The increased risk of PPD in women with postpartum anemia has been documented. Women who delivered by cesarean are particularly vulnerable to this risk as this mode of delivery is a risk factor for both postpartum anaemia and postpartum depression. Therefore, correcting anemia and preventing PPD in this population represent a major public health priority.

First line treatment recommended for iron deficiency moderate anaemia (8.0g/dL≤ Hb ≤10.0g/dL) is oral iron. However oral iron is associated with very frequent adverse effects, contributing to poor tolerance and compliance of this treatment. Actually, IV iron is indicated in women with non-severe postpartum anaemia with lack of response or intolerance to oral iron treatment. There is growing interest in the use of intravenous iron and several randomized controlled trials demonstrated that IV iron is significantly more efficient than oral iron supplementation to correct moderate postpartum anaemia and increase haemoglobin level. However, none of them compared the efficacy of IV iron versus oral iron on postpartum depression as a primary outcome.

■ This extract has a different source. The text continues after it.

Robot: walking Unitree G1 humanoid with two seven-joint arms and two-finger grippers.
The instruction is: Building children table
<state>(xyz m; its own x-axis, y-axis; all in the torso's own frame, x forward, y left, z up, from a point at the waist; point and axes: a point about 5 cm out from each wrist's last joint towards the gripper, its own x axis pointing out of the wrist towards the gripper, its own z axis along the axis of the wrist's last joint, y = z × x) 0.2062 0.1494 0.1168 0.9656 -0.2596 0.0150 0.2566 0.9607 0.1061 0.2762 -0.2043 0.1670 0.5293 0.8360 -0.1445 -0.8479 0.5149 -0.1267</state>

The hypothesis of the IRON-DEP Study is that, among women with moderate postpartum iron deficiency anaemia after caesarean delivery, the prevalence of PPD symptoms at 8 weeks after delivery is lower in women treated with IV iron than in those treated with oral iron.

The IRON-DEP trial is a phase IV national multicenter comparative randomized controlled superiority open-label trial with 2 parallel groups.

Implementation of the study :

• 24 french maternity units will be participating
• Women who delivered by cesarean admitted in the postpartum maternity ward, with postpartum anaemia will be screened to check the inclusion and exclusion criteria.
• The investigator will inform the eligible patient about the protocol and obtain the written consent
• The randomization will take place during the hospitalization for caesarean delivery and will be stratified on the centre and on the initial severity of post-partum anemia (according to the postpartum hemoglobin level).
• IV iron will be administered during hospitalization and participants in the oral iron group will start their treatment during their hospitalization for 8 weeks treatment.
• A follow up visit at 8 weeks postpartum will be planned at the maternity unit for all participants
• All participants will fill in self-assessment questionnaires (online or paper form) at inclusion, 8 weeks and 6 months postpartum follow up.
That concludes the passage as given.